Rémunération symbolique, assignation à des tâches domestiques, manque de reconnaissance. Dans cet article intitulé "Le travail (quasi) gratuit des soeurs", on découvre les témoignages des religieuses Marie, Paule et Cécile, recueillis par la journaliste française Marie Lucile Kubacki. Les nonnes racontent leur quotidien au coeur de l'Église et leur soumission aux prêtres et aux évêques. "Certaines soeurs, employées au service d'hommes d'Église, se lèvent à l'aube pour préparer le petit-déjeuner et vont dormir une fois que le dîner a été servi, la maison mise en ordre, le linge lavé et repassé", décrit Soeur Marie. "Est-il normal qu'un consacré se fasse servir de cette manière par une autre consacrée ?", interroge-elle.

Peur de paraître "capricieuses"

Ces types de services ne répondent à aucun mode de rémunération précis, ni de système horaire défini. "Leur rétribution financière est aléatoire, souvent très modeste", précise la religieuse. Sans surprise, les nonnes évoquent une grande frustration, de profondes blessures, mais également une crainte de décevoir leur famille et de passer pour des "capricieuses" à leurs yeux si celles-ci venaient à parler. "Certaines continuent à dire qu'elles sont heureuses, grâce aussi à la prise d'anxiolytiques", explique Marie.

"Nous voulons vivre dignement et simplement"
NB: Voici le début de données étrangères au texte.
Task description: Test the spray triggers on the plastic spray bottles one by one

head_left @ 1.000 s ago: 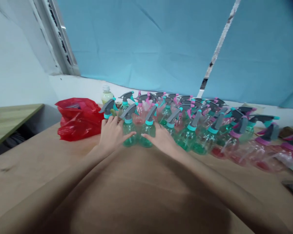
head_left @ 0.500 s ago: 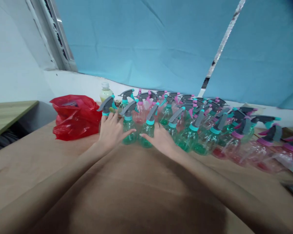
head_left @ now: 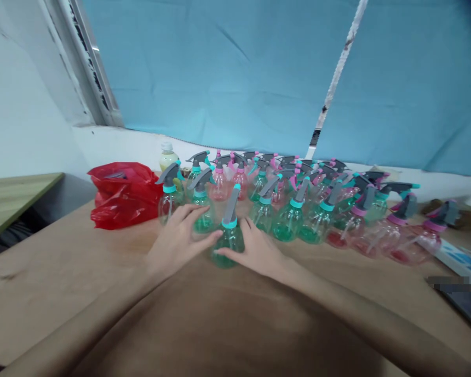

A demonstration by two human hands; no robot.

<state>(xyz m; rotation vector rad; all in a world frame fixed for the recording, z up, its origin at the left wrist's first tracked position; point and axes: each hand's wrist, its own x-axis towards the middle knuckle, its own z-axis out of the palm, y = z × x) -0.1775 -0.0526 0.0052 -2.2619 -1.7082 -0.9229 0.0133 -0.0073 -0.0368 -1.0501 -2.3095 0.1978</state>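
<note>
My left hand (head_left: 176,242) and right hand (head_left: 261,254) have pulled one green spray bottle (head_left: 228,238) out from the other bottles (head_left: 306,220) toward me, and it now stands upright on the surface (head_left: 82,283), my grip pressed on both its sides.

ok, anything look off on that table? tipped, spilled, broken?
Nothing spilled or broken that I can see. One green spray bottle stands alone in front of the packed rows of spray bottles, between the left hand and right hand. A pale drink bottle sits behind them, next to the red bag.
</note>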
La plupart de ces femmes ont bénéficié d'une éducation et certaines d'entre elles ont suivi de longues études. Pourtant, elle sont le plus souvent reléguées à la cuisine ou de corvée vaisselle. "Des missions dépourvues d'un quelconque rapport avec leur formation initiale", commente Soeur Paule. "La responsabilité n'est pas que masculine dans cette affaire. Car même si les soeurs sont brillantes, des mères supérieures s'opposent à la poursuite de leurs études au motif que les soeurs ne doivent pas devenir orgueilleuses", ajoute la soeur. Il arrive aussi qu'elles soient renvoyées du jour au lendemain dans leur congrégation lorsqu'elles tombent malades, ou sans motif précis "comme si elles étaient interchangeables", déplore Soeur Paule.
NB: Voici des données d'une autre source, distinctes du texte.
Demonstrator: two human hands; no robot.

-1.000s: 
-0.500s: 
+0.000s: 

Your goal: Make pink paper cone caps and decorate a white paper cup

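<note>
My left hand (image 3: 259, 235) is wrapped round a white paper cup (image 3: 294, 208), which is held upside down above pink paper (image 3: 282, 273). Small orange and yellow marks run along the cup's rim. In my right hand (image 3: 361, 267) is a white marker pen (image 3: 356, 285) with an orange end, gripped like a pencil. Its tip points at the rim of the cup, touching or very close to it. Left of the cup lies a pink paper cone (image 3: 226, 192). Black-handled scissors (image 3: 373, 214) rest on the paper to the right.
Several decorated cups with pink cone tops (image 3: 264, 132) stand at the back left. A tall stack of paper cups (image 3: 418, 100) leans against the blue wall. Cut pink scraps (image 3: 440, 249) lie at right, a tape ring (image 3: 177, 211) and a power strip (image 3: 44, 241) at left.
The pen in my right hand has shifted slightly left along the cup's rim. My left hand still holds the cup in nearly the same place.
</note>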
La date de publication de l'article n'a pas été choisie au hasard, puisqu'elle tombe jour pour jour une semaine avant la Journée Internationale des droits des femmes. Soeur Cécile compte bien profiter de cette occasion pour faire entendre sa voix : "Je n'hésite plus à dire que je désire être payée. Il ne s'agit pas de viser la richesse, mais nous voulons vivre dignement et simplement. C'est aussi une question de survie pour nos communautés. [...] Certaines religieuses pensent que leurs expériences de pauvreté et de soumission, subies ou acceptées, pourraient se transformer en une richesse pour l'Église, si seulement les hiérarchies masculines considéraient leur message comme une occasion pour engager une vraie réflexion sur le pouvoir", a-t-elle déclaré.

"Il y a des endroits où l'égalité des sexes est systématiquement ignorée"

Le Pape François a réagi en publiant une tribune dans l'Osservatore Romano dès le lendemain de la parution des témoignages, rappelle le New York Times. "Je suis préoccupé par le fait que dans l'Église elle-même, le rôle du service auquel chaque chrétien est appelé glisse souvent, dans le cas des femmes, vers des rôles de servitude", a-t-il écrit.

Le 14 février dernier, un Manifeste pour les femmes de l'Église avait été publié sur Facebook. "Nous vivons à une époque marquée par le changement, mais il y a des endroits où l'égalité des sexes est systématiquement ignorée. L'Église catholique est l'une d'entre elles", dénoncent les auteurs de la publication, également organisateurs de la 5e conférence internationale "Pourquoi les femmes comptent", qui aura lieu le jeudi 8 mars à Rome.